Rating: ★ ★ ½ ☆ ☆
Date Read: April 1 to 3, 2015
Read Count: 1
Recommended by: BOTM (book club’s choice)
Recommended for: anyone curious by the title
We were not going to tolerate a resurgence of old-time bigotry, and as a result of our collective fury, Marks & Spencer and Nestlé demanded their advertising be removed from the Daily Mail‘s website. These were great times. We hurt the Mail with a weapon they didn’t understand–a social media shaming.
I suppose that when shamings are delivered like remotely administered drone strikes nobody needs to think about how ferocious our collective power might be.
The operative word here being “collective.” When people gather en mass and focus their attention on just one thing, that one thing escalates. It’s human nature, made worse (and easier) by the internet.
This book is interesting but not as interesting as it could have been, which is let down considering it’s written by Jon Ronson.
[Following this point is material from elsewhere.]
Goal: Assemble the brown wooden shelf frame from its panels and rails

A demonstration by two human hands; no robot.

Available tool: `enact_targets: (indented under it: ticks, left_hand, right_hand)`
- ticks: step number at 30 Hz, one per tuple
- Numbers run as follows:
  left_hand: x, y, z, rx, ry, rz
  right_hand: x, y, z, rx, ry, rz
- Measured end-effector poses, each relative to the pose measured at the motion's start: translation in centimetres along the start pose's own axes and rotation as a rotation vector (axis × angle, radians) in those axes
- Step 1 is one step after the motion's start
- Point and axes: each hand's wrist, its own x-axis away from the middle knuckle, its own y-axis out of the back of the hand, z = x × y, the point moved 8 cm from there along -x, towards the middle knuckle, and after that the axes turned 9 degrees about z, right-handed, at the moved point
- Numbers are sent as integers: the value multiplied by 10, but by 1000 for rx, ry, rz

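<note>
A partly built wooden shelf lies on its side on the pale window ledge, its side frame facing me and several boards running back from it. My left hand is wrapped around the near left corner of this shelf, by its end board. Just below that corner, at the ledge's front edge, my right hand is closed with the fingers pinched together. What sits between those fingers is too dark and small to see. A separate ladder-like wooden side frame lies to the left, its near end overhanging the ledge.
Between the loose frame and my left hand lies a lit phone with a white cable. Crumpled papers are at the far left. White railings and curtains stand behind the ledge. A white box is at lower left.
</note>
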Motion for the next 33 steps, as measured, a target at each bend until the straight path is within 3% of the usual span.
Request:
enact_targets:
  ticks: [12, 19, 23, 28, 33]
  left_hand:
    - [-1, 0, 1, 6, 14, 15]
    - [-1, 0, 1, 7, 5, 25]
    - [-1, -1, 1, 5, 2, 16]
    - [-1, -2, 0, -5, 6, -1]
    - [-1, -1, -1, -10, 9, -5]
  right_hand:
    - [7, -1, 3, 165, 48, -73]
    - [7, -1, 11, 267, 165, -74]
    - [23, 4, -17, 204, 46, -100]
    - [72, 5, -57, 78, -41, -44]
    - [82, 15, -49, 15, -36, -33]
Funny, witty, accessible Jon Ronson and his offbeat choice of topics and his unconventional method of investigation. I was expecting him to dig a little deeper into the concept of public shaming in this age of social media, with the focus being on how and why some things pick up speed and go viral while other things are brushed aside. But instead, Ronson delved into the lives of people who’ve been publicly called out for their (alleged) transgressions, most of which occurred on twitter. He also followed up with these people and discuss how they’re doing now and what their lives are like currently (and existentially) in their post-shame existence.
And these people are Jonah Lehrer (plagiarist), Justine Sacco (AIDS tweet), Max Mosley (former Formula 1 boss), Adria Richards and Alex Reid (donglegate), Mike Daisey (Apple exposé), and Lindsey Stone (silence and respect). Ronson visited with each individual and interviewed them at their leisure. It’s all very casual and friendly. Ronson gave them each a chance to share their side of the story and explain the events leading up to their public shaming, which the internet was particularly not interested in hearing at the time (or ever?). There’s no judgment or dissection of anyone’s conduct or intention; all Ronson wanted to know was how their fall of grace played out on the internet, how that event affected them during and afterward, and how they’re dealing with it now. Like I said, very casual and friendly and on the surface.
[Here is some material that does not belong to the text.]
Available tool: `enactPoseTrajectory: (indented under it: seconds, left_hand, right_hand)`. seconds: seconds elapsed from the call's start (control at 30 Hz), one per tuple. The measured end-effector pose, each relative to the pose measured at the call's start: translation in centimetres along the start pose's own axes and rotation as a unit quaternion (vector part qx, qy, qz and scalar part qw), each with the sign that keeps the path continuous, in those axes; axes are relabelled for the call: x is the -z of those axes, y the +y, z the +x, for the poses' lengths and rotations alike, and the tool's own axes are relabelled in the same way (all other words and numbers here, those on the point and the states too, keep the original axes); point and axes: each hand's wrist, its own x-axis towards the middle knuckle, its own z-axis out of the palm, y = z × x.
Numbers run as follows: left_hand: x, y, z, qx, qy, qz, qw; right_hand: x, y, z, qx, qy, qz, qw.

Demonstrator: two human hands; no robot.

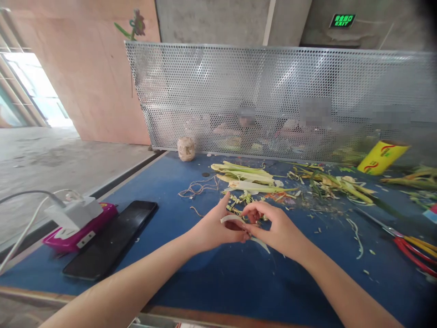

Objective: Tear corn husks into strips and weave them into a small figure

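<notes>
Both my hands meet above the blue table, pinching a pale strip of leaf between them. My left hand grips its curled left end, with thumb and fingers closed on it. My right hand holds the other part, and the strip's tail sticks out below it. Just beyond my fingers lies a heap of pale green leaf strips and small cuttings.
A black phone and a pink power bank with a white charger lie at the left. Red-handled scissors lie at the right, a yellow roll and twine ball stand by the perforated metal screen. People sit behind it.
</notes>
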Motion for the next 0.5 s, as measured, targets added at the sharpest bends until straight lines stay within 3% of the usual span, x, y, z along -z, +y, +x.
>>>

The weakest part of the book is the ending. Ronson doesn’t wrap things up in a conclusive manner. He leaves a lot hanging about, as a matter of fact. Which is why I don’t know what to make of this book.
Reading this book and following along on Ronson’s journey was a lot like reading a tabloid magazine in the sense that I didn’t learn anything new, but I did get a run-down of things I’ve only heard in passing. The content of the book is shocking, the people familiar, their stories fascinating to watch (unfold as they combust), and I found it hard to put the book down, even when I had to google references I didn’t understand–dongles and forking. With the exception of Jonah Lehrer, I’m only vaguely familiar with these other stories and I only know them by their brief appearances on the blogosphere. Then it occurred to me that I never actually took the time to think about the repercussion these people faced following their internet expulsion. This book brought that to light, and I’m glad for that perspective.
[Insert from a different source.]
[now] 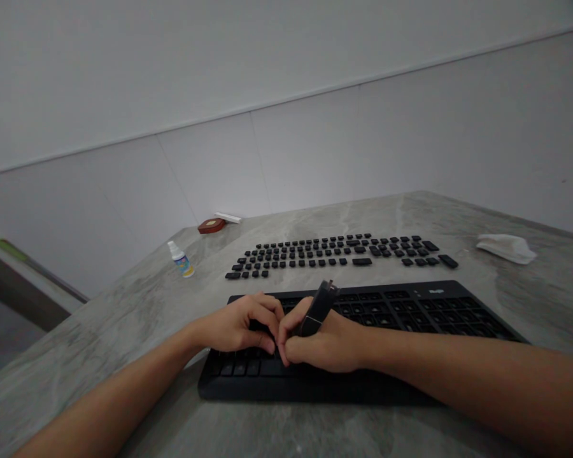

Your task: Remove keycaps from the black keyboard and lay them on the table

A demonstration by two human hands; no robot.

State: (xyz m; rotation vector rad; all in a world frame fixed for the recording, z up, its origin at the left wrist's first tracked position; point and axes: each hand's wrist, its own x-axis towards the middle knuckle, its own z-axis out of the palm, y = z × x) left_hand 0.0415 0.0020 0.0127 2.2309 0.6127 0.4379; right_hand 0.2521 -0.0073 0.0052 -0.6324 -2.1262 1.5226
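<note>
A black keyboard [315, 388] lies in front of me with many of its keys off, leaving bare sockets over its right part. My right hand [332, 343] is closed round a thick black pen-shaped tool [316, 312], which tilts up and to the right; its lower end is hidden by the fingers. Against it, over the keyboard's left part, rests my left hand [243, 323]. Its fingers are bent with thumb and forefinger drawn together, and anything between the tips is too small or hidden to name. Several keys [239, 367] sit in place at the lower left.
Rows of loose black keycaps [310, 252] lie spread behind the keyboard. A small white bottle [180, 259] with a blue and yellow label stands at left. Farther back are a reddish-brown case [211, 226] and a white strip [228, 217]. At right lies a white pouch-like item [506, 248].
</note>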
However, I don’t think I’ve learned much from Ronson’s journey, and I still know very little of the concept of public shaming. The whole thing is still elusive to me; I see it the same way I see natural disasters–vortex-like and unpredictable. There’s no way to tell who or what will be hit next, or what kind of content will get the unanimous attention and ire of the internet and what will be ignored. There’s no pattern, that we can see anyway, and that’s fascinating to me. Jon Ronson doesn’t touch on this in the book, and that’s a letdown. But that’s on me, my expectations are off the book’s mark.
Something I’ve always liked about Jon Ronson’s writing is that he has a way of explaining slippery, difficult to grasp subject matter and putting those things in the form of humorous and/or enlightening anecdotes. Although his writing is funny, it’s never intentionally harsh or cruel, and the people in his stories are never the butt of the joke. I’m glad to see he still takes the same approach with this book.